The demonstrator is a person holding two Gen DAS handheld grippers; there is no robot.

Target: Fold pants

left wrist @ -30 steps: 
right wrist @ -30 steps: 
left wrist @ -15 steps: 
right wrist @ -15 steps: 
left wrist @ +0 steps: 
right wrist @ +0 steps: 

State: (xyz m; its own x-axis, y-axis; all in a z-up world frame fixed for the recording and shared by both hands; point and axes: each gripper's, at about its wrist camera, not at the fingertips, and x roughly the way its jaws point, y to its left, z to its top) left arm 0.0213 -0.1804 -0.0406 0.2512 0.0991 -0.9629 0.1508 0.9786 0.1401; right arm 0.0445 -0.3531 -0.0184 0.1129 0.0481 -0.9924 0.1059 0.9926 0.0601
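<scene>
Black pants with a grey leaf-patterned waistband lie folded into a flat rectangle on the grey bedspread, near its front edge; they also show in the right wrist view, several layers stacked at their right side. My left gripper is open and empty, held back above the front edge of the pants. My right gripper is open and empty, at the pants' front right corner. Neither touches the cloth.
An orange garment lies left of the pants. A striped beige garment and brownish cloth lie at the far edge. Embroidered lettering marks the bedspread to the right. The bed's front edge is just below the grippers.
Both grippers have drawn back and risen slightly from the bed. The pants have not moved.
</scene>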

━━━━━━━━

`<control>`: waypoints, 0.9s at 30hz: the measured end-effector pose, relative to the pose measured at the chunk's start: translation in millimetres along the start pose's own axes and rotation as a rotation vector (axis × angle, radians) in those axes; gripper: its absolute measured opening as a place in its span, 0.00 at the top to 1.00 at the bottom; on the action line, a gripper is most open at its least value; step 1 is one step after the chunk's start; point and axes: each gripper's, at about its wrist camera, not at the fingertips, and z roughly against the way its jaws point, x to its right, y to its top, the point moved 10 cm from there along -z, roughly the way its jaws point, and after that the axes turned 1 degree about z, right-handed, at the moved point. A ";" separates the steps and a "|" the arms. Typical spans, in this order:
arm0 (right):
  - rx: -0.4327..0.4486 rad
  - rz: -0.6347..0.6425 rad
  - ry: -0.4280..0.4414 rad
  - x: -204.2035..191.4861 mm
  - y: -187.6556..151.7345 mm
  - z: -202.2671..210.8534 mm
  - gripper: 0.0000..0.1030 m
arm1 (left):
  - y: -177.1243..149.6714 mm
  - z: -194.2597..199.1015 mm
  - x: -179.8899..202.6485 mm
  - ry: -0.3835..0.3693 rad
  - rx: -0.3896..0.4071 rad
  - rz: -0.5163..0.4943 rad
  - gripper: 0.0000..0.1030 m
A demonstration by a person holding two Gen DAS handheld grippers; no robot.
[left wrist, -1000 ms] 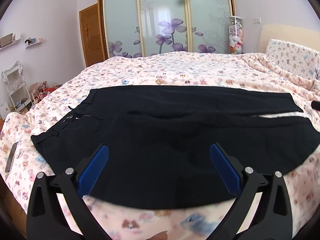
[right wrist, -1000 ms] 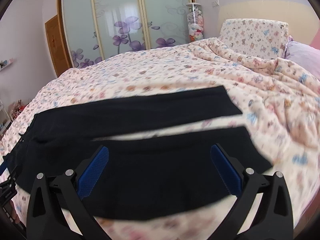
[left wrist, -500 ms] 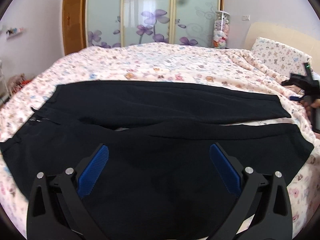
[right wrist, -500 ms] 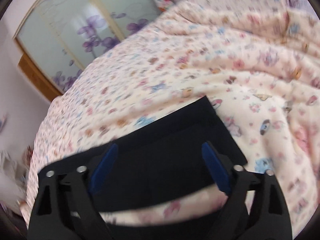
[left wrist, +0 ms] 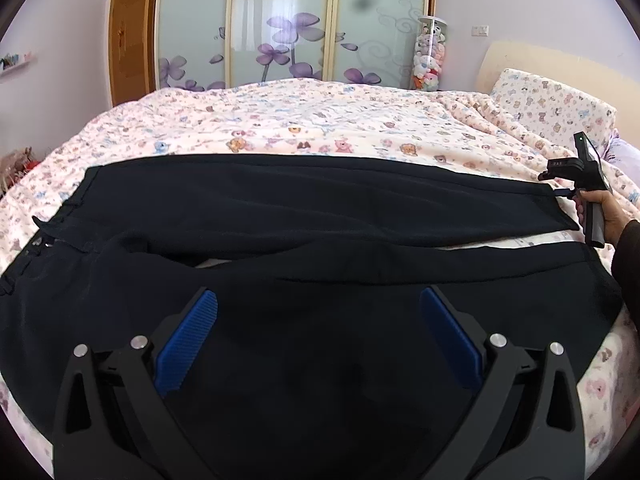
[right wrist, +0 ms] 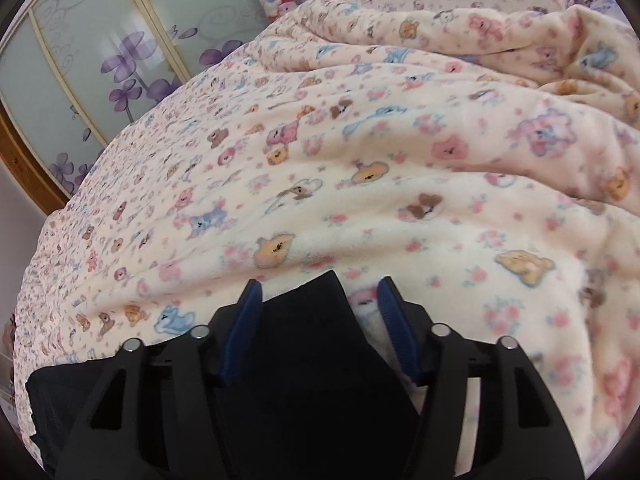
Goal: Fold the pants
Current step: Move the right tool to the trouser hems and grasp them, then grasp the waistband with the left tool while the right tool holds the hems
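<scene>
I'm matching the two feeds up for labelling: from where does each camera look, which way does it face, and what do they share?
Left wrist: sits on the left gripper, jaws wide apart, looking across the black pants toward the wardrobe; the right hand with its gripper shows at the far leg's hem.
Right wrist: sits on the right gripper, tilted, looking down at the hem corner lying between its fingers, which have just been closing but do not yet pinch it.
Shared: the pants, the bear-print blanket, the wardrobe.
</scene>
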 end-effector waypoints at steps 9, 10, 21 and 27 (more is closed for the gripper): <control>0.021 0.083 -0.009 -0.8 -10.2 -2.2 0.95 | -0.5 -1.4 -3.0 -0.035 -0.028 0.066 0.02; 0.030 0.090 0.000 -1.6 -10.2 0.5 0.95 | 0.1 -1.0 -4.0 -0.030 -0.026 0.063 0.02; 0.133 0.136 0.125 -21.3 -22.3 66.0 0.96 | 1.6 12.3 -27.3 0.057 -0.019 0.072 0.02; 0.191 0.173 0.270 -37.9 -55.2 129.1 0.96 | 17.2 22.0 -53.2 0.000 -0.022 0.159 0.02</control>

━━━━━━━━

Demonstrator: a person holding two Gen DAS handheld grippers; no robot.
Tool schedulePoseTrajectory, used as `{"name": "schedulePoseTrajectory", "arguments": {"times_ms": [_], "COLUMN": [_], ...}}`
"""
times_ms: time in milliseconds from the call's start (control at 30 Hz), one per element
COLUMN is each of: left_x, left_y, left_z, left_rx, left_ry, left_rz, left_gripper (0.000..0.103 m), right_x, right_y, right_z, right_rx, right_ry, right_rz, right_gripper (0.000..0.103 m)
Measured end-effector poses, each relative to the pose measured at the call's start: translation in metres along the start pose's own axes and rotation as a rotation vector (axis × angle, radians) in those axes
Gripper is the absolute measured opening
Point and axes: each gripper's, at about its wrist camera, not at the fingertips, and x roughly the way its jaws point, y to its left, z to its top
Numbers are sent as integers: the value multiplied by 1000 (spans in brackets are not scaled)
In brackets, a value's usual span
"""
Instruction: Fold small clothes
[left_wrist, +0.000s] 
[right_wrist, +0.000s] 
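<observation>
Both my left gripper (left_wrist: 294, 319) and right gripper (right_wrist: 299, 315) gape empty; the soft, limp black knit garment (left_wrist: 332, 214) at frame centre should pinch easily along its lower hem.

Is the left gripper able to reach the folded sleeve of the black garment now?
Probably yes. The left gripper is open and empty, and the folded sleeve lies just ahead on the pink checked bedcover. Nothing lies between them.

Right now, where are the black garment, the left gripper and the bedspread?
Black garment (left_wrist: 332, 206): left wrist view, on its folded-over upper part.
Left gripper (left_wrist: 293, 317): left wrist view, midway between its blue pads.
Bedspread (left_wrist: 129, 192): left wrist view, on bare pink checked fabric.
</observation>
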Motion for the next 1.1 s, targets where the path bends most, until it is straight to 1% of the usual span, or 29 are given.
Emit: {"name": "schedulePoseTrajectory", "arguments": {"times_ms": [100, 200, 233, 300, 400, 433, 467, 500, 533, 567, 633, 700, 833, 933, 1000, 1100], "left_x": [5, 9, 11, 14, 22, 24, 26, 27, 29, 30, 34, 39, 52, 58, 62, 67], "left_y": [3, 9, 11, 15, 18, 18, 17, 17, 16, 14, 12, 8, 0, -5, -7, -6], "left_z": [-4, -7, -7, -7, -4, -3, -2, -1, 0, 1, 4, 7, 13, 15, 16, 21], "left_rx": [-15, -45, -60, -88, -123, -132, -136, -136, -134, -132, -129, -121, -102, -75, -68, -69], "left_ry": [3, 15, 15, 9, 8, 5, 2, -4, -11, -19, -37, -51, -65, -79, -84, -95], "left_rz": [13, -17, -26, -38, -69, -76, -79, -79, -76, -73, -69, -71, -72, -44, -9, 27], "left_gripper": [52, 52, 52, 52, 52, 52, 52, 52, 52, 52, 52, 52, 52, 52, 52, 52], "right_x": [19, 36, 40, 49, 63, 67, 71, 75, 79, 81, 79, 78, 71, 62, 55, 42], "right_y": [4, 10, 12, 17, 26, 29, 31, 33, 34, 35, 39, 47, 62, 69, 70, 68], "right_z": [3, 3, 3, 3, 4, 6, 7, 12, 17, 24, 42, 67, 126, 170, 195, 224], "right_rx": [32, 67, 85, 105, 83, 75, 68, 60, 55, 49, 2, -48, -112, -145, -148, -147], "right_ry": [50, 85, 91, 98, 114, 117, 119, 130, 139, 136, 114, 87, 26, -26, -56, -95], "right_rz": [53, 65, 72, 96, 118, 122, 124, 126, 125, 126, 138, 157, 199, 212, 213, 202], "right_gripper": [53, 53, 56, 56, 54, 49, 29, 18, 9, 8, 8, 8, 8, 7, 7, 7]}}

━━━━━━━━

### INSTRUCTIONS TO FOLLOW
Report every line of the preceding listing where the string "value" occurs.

### ANSWER SPACE
`<control>`: waypoints, 0.9s at 30hz: the measured end-effector pose, relative to the pose measured at the chunk's start: translation in millimetres along the start pose's own axes and rotation as a rotation vector (axis × angle, radians) in those axes; gripper: its absolute measured opening as a place in its span, 0.00 at the top to 1.00 at the bottom; on the action line, a gripper is most open at its least value; step 1 is one step after the chunk's start; point and axes: each gripper's, at about its wrist camera, not at the fingertips, and z roughly against the way its jaws point, x to its right, y to its top, the point moved 10 cm from there along -z, roughly the way its jaws point, and after that the axes turned 1 degree about z, right-handed, at the moved point. A ";" separates the steps and a "|" the arms. Typical spans, in this order:
Numbers are sent as integers: the value multiplied by 1000 (spans in brackets are not scaled)
In brackets, a value's usual span

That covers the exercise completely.